Supporting the new effort by the United Food and Commercial Workers (UFCW) union are the National Organization for Women, Southern Christian Leadership Conference, and United Students Against Sweatshops, the Associated Press reported.
Labor leaders say the civil rights and other groups whose help unions seek can strengthen organized labor’s hand in pressuring the giant retailer to improve wages and working conditions.
Rallies are set Thursday in 40 cities.
Wal-Mart’s “Always Low Prices” guarantee comes with a big price, coalition leaders say. They claim the company keeps unions out with intimidation, harassment and threats.
The company is not anti-union, spokesman Wertz said. “We are striving to keep the close relationship and direct communication we’ve always had within our stores, and we feel a union as an agent or third party would interfere with that,” he told the AP.
Thousands of lawsuits are filed annually against the company alleging workplace abuse. Wal-Mart is fighting 38 different state and federal lawsuits filed by hourly workers in 30 states, accusing the company of systematically forcing them to work long unpaid hours, the AP reported.
Wal Mart: Not Guilty
Union officials say Wal-Mart workers are underpaid, and two-thirds can’t afford the company’s health insurance. The new coalition says the average Wal-Mart worker makes $6.15 to $8.50 an hour and works about 32 hours per week. Workers wanting family health insurance must pay $192.05 every two weeks, or about a third of their wages, the AP said.

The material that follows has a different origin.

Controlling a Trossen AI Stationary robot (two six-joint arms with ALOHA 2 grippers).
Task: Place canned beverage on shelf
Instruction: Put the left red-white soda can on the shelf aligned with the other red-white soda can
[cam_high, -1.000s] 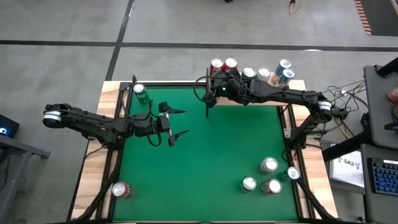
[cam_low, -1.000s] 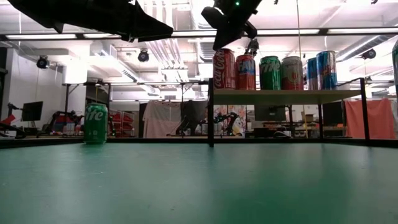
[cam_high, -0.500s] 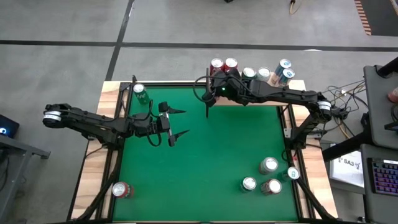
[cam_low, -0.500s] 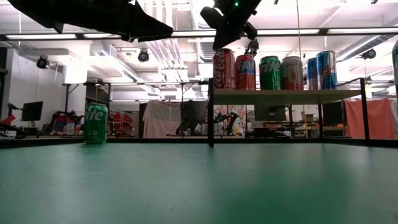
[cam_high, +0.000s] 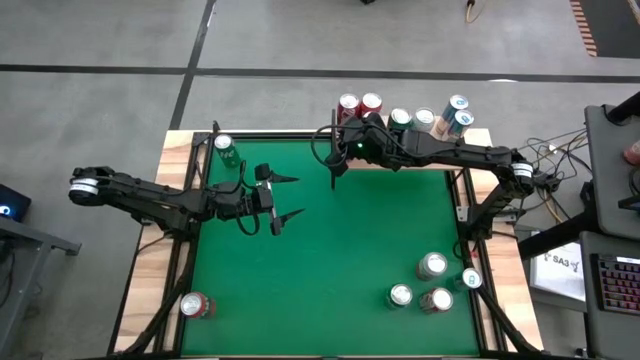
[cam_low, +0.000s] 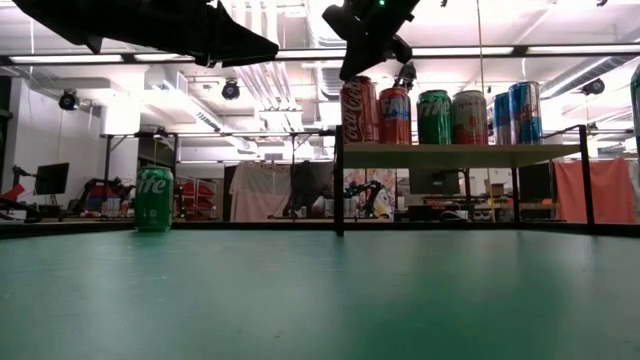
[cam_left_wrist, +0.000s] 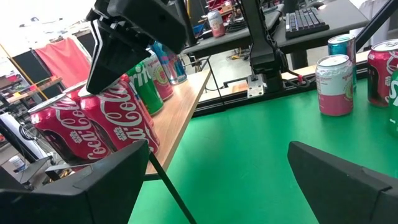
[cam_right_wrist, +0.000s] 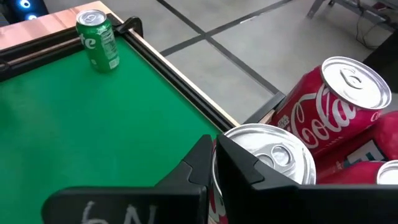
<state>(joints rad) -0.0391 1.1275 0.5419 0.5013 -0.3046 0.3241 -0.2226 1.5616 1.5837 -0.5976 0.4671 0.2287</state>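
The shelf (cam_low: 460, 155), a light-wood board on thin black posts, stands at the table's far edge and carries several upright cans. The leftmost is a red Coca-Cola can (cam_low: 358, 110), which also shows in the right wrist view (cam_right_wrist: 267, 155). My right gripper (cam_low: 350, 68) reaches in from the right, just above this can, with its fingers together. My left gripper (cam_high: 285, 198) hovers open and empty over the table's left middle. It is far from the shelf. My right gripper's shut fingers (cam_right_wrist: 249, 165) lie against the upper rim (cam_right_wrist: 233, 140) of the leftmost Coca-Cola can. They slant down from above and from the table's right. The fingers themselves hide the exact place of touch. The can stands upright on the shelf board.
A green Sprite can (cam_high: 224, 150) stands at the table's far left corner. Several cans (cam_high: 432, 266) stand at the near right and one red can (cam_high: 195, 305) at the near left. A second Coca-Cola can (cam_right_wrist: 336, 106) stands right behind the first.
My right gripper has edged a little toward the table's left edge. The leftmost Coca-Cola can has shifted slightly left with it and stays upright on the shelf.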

Wal-Mart said the union was off base. “We simply do not shortchange our people,” spokesman Bill Wertz told the AP. “We offer our associates very competitive wages and benefits.”
The only union success at a Wal-Mart came in 2000 in the butcher’s department in a Jacksonville, Texas, store. After seven of 10 butchers voted to join the UFCW, Wal-Mart announced it was closing its meat-cutting departments in favor of prepackaged meat, the AP said.
Wertz said the company does not track how much it pays on average. About 80% of employees work full time, most at least 37 hours a week, although 33 hours is considered full-time, he said.
Wal-Mart Stores Inc., based in Bentonville, Arkansas., is the world’s largest private company with 3,200 US stores and 1,100 other locations worldwide, posting $218 billion in sales last year. None of its 1.3 million employees belongs to a union.